→ WHAT YOU SHOULD DO: Copy out every line below without alteration.

>>>

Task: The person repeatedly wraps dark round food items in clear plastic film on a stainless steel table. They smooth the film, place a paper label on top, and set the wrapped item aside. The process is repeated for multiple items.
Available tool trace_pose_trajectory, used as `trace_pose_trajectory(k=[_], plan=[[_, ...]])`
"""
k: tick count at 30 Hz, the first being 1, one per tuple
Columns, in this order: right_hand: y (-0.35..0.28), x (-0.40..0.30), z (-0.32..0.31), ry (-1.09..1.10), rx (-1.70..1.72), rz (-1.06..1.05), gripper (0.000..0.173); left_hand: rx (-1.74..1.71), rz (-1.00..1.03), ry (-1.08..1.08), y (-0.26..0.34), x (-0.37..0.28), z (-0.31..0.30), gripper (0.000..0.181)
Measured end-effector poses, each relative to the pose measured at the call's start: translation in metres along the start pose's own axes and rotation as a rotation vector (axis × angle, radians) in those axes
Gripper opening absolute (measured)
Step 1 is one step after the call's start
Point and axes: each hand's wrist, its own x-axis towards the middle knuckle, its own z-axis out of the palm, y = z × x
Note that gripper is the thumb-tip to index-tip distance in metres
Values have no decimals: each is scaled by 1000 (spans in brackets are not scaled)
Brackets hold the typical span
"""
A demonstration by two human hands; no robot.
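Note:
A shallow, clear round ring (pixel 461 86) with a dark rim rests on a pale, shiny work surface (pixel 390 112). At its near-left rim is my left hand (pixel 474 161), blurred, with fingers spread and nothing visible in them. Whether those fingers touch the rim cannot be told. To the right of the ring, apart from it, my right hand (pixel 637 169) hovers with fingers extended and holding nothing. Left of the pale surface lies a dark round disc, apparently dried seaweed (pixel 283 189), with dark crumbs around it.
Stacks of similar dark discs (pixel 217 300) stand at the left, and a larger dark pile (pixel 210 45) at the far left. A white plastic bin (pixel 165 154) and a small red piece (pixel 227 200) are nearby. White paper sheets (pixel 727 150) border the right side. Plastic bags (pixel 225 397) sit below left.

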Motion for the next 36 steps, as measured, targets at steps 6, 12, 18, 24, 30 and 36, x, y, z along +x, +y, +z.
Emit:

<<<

→ ANSWER TO THIS TASK:
Task: The person repeatedly wraps dark round food items in clear plastic film on a stainless steel table. They smooth the film, place a paper label on top, and set the wrapped item aside. The process is repeated for multiple items.
Available tool trace_pose_trajectory, used as `trace_pose_trajectory(k=[_], plan=[[_, ...]])`
"""
k: tick count at 30 Hz, the first being 1, one per tuple
Columns, in this order: right_hand: y (-0.35..0.28), x (-0.40..0.30), z (-0.32..0.31), ry (-1.09..1.10), rx (-1.70..1.72), rz (-1.06..1.05), gripper (0.000..0.173); left_hand: rx (-1.74..1.71), rz (-1.00..1.03), ry (-1.08..1.08), y (-0.26..0.34), x (-0.37..0.28), z (-0.31..0.30), gripper (0.000..0.181)
Measured end-effector poses, each relative to the pose measured at the call's start: translation in metres along the start pose's own axes and rotation as a rotation vector (axis × angle, radians) in those axes
Gripper opening absolute (measured)
Step 1 is one step after the call's start
Point and axes: each hand's wrist, its own x-axis towards the middle knuckle, its own z-axis out of the palm, y = z × x
Note that gripper is the thumb-tip to index-tip distance in metres
Values have no decimals: each is scaled by 1000 (spans in brackets are not scaled)
Brackets hold the typical span
"""
A demonstration by two human hands; no robot.
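Note:
A shallow, clear round ring (pixel 461 86) with a dark rim rests on a pale, shiny work surface (pixel 390 112). At its near-left rim is my left hand (pixel 474 161), blurred, with fingers spread and nothing visible in them. Whether those fingers touch the rim cannot be told. To the right of the ring, apart from it, my right hand (pixel 637 169) hovers with fingers extended and holding nothing. Left of the pale surface lies a dark round disc, apparently dried seaweed (pixel 283 189), with dark crumbs around it.
Stacks of similar dark discs (pixel 217 300) stand at the left, and a larger dark pile (pixel 210 45) at the far left. A white plastic bin (pixel 165 154) and a small red piece (pixel 227 200) are nearby. White paper sheets (pixel 727 150) border the right side. Plastic bags (pixel 225 397) sit below left.
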
Motion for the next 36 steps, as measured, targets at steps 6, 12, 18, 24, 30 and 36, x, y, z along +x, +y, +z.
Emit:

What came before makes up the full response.